The problem there is that you can't really do that until you have established whether or not you are going to continue using shared systems by way of a cooperation agreement - and what legal status that has - and whether it grants any rights to a special court like the ECJ.
Put simply, there is no way to unplug without unleashing chaos. This means we will, assuming we get permission, stay as part of the EU until such a time as we can make a seamless transition.
We have heard ministers and MPs demanding a sunset clause on any transitions but how do you even begin to put a date on such things without having an idea of cost and scope. Even if we can do it, we still have to finance it.
When you multiply this dynamic across the 57 policy systems it rather looks like we will be lingering in the EU for years. Taking back control then starts to look like an utterly meaningless mantra - not least when you international obligations look very much the same as your existing EU commitments.
This is where Mrs May is in for a series of major humiliations as this government has yet only a very shallow understanding of the issues and the whole thing will rapidly become a farce.
Part of the reason for this is that we have transferred so many areas of governance that we are institutionally under-equipped for any such undertaking and have entered into agreements which were pretty much designed to harvest powers from nation states. Taking them back is no easy feat. Harder still when in many areas there is slender justification for doing so.
For the moment, much of the debate is tied up in comparatively trivial matters centred around free movement of goods. But this doesn't even scratch the surface. All of it works on the basis of complex regulatory systems backed up by IT systems, some of which are shared, others owned entirely by the EU. You cannot pull out unilaterally without trashing the whole system and consequently the trade that goes with it.
By now it has dawned on just about everyone that there is zero chance of quitting the EU in just two years, or even agreeing a framework for leaving. We are faced with either accidental Brexit or a humiliating climbdown when the process hits the rocks.
The only system that gives legal effect to all the EU regulatory bodies and authorised agencies is the EEA. That would, at the very least, dramatically reduce the number of domestic laws that have to be rewritten. This is what the government refuses to acknowledge.
I still think the government may well be forced to maintain single market membership. The only other way to do this is to hatch a bespoke agreement which will likely take years - when all the while we remain in the EU. This will be a massive embarrassment for May who has repeatedly told us she can wrap it all up with a wave of the Brexit fairy's wand.

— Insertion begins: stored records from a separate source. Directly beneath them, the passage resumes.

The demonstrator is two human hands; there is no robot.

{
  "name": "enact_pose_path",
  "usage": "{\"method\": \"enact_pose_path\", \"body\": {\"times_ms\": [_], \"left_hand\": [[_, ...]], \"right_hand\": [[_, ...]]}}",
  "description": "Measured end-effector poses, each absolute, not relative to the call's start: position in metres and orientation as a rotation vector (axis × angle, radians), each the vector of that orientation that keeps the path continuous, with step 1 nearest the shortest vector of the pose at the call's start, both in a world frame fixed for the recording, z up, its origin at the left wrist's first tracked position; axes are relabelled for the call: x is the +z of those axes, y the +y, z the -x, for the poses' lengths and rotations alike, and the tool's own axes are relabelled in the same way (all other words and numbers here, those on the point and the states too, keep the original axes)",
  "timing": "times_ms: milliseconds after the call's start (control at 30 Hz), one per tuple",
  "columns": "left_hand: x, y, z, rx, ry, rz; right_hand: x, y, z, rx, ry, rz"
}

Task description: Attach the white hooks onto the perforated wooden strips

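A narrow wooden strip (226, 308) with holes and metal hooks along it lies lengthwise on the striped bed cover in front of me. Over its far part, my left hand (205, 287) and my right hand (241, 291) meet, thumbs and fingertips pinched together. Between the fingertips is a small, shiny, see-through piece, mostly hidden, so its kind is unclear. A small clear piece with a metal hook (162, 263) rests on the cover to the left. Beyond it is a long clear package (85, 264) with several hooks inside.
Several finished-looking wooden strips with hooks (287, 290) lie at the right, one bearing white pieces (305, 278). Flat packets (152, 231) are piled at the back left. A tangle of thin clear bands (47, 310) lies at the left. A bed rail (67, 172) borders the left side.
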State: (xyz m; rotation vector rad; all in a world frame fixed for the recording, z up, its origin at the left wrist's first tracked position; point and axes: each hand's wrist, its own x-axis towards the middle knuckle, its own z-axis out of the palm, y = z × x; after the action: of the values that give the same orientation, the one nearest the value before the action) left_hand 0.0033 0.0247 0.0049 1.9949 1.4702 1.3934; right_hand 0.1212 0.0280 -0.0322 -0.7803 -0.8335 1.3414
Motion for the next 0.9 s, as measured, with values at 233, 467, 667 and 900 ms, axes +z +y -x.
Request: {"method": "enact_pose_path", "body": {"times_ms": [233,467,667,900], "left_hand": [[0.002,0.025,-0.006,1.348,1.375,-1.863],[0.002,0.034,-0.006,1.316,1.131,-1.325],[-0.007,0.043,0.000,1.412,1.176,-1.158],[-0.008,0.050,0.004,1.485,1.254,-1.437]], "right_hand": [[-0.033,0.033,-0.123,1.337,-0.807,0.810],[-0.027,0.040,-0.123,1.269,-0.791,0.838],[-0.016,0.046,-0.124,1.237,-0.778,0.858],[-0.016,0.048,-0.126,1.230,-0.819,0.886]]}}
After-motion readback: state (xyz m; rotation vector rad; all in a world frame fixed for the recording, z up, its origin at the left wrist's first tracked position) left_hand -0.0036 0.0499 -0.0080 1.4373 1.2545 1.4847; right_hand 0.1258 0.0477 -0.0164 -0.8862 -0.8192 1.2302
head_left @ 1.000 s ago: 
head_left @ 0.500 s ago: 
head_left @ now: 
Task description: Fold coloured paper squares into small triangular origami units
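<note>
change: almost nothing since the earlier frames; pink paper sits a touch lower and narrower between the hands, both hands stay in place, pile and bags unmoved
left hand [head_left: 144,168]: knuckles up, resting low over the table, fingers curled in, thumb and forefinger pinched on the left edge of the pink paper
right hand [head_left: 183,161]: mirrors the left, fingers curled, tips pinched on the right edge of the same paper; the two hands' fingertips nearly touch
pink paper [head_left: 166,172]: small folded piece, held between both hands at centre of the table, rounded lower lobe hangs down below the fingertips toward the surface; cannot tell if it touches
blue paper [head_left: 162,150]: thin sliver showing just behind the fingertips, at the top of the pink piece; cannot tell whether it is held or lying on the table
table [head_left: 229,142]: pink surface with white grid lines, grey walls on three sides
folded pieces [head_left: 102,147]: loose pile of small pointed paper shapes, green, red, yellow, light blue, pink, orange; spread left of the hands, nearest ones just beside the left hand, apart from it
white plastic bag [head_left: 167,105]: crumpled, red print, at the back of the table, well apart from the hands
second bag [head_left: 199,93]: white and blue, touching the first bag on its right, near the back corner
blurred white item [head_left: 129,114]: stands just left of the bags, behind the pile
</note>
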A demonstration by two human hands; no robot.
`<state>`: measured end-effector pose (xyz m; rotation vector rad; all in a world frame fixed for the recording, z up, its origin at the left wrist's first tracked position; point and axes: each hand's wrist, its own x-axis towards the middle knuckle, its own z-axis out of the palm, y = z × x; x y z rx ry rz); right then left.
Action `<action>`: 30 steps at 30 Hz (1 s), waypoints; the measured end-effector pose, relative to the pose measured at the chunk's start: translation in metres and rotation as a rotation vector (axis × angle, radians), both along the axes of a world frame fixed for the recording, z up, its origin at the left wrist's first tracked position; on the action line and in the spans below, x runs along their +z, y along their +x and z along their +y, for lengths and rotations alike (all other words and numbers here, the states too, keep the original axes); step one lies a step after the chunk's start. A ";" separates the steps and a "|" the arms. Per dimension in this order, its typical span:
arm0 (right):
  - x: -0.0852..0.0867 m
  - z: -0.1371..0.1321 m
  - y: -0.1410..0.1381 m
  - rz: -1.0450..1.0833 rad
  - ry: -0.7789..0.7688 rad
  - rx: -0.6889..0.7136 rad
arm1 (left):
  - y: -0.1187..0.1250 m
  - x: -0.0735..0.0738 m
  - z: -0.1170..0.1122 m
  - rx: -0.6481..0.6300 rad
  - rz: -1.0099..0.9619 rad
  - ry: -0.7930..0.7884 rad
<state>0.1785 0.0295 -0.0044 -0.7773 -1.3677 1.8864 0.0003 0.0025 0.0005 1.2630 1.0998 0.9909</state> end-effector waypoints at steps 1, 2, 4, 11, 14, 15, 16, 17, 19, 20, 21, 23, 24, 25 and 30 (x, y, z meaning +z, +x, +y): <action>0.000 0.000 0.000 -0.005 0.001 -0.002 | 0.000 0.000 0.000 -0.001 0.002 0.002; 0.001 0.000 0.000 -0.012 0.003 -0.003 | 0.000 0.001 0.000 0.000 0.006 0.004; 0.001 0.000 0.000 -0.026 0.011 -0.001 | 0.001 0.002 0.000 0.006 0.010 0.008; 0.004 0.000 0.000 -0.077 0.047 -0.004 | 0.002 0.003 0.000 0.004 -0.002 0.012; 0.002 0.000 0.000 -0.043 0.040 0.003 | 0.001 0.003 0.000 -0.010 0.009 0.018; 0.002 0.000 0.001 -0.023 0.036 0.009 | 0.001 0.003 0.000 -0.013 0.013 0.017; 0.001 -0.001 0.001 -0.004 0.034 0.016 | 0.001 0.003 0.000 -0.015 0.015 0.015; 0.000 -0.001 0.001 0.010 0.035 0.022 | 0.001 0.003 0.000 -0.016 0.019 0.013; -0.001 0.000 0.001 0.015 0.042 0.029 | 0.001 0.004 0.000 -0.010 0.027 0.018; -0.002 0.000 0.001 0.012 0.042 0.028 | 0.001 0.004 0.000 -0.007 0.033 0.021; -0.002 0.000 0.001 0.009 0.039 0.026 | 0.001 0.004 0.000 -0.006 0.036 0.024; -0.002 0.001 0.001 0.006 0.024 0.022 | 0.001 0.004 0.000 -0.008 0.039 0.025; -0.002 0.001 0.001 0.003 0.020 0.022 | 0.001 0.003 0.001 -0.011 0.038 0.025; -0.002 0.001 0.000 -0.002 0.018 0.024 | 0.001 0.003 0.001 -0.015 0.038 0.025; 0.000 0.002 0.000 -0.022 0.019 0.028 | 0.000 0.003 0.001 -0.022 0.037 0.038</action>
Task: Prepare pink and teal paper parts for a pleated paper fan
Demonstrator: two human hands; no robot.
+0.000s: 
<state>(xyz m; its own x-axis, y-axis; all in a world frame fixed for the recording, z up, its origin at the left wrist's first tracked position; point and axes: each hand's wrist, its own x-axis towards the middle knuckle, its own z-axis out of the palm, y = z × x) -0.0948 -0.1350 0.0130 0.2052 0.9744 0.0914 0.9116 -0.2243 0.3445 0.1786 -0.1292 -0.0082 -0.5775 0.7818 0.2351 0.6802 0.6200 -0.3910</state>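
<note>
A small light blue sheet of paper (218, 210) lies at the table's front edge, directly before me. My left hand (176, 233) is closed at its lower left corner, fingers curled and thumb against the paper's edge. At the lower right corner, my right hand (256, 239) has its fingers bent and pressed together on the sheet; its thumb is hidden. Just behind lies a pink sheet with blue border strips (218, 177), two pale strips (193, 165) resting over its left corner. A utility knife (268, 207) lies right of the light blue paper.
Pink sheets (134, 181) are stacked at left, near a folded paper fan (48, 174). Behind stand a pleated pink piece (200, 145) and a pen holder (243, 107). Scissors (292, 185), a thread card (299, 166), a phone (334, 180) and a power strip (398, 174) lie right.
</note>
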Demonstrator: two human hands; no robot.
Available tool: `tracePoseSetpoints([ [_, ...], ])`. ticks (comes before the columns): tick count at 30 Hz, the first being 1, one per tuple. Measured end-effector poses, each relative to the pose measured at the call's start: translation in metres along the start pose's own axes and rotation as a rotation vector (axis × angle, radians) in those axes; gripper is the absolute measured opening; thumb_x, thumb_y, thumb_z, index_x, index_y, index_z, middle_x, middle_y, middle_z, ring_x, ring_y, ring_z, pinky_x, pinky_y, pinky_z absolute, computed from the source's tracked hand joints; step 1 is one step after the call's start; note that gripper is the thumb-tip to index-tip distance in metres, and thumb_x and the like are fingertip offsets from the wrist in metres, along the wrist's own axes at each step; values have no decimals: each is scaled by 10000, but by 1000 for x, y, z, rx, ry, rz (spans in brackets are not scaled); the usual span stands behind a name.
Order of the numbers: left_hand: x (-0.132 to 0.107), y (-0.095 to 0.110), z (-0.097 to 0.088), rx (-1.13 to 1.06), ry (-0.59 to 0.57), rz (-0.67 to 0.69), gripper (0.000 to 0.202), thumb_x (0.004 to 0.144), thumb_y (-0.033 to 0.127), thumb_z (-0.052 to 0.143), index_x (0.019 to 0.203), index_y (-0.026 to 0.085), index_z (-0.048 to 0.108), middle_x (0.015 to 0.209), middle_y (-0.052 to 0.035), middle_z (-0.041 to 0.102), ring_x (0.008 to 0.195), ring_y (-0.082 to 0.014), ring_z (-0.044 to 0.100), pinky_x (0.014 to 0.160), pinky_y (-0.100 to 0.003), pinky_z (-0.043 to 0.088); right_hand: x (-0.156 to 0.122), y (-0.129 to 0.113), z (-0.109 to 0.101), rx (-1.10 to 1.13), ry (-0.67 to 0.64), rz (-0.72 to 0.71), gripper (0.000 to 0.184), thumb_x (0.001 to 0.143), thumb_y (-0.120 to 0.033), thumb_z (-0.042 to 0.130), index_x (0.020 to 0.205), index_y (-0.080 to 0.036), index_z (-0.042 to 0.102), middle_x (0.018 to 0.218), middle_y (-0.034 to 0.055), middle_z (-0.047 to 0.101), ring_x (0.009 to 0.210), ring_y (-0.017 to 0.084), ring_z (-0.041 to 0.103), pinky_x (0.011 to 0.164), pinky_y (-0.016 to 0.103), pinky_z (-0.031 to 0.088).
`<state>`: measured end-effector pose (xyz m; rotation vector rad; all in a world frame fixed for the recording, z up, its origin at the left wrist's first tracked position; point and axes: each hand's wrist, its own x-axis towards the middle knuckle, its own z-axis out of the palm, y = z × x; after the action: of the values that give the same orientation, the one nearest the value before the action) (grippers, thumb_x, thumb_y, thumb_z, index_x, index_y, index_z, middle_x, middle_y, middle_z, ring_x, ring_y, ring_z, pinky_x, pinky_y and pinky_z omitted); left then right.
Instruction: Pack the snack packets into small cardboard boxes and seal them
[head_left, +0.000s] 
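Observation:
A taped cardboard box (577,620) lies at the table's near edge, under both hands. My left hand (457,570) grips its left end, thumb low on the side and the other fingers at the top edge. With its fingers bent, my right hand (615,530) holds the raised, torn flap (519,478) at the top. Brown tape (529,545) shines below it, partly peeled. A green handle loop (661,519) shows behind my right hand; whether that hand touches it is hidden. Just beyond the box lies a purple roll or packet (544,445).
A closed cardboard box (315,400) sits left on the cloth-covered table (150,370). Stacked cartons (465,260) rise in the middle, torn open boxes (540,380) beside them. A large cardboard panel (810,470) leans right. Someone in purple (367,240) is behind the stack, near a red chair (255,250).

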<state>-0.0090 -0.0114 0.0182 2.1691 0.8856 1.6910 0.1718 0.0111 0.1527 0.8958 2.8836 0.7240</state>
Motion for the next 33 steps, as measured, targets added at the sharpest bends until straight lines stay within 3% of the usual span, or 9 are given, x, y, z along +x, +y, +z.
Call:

Whether or not she is stupid enough to walk away from the table, we do not know. We also do not know if the EU will lift a finger to stop a catastrophic Brexit. Supposing we are being generous and crediting Mrs May with half a braincell, we are still looking at a giant mess to sort out. It will soon become clear that she is out of her depth and that her Brexit ministers have utterly failed. It will get very ugly, very quickly. This is what you get when governments surrender powers that were not theirs to give away.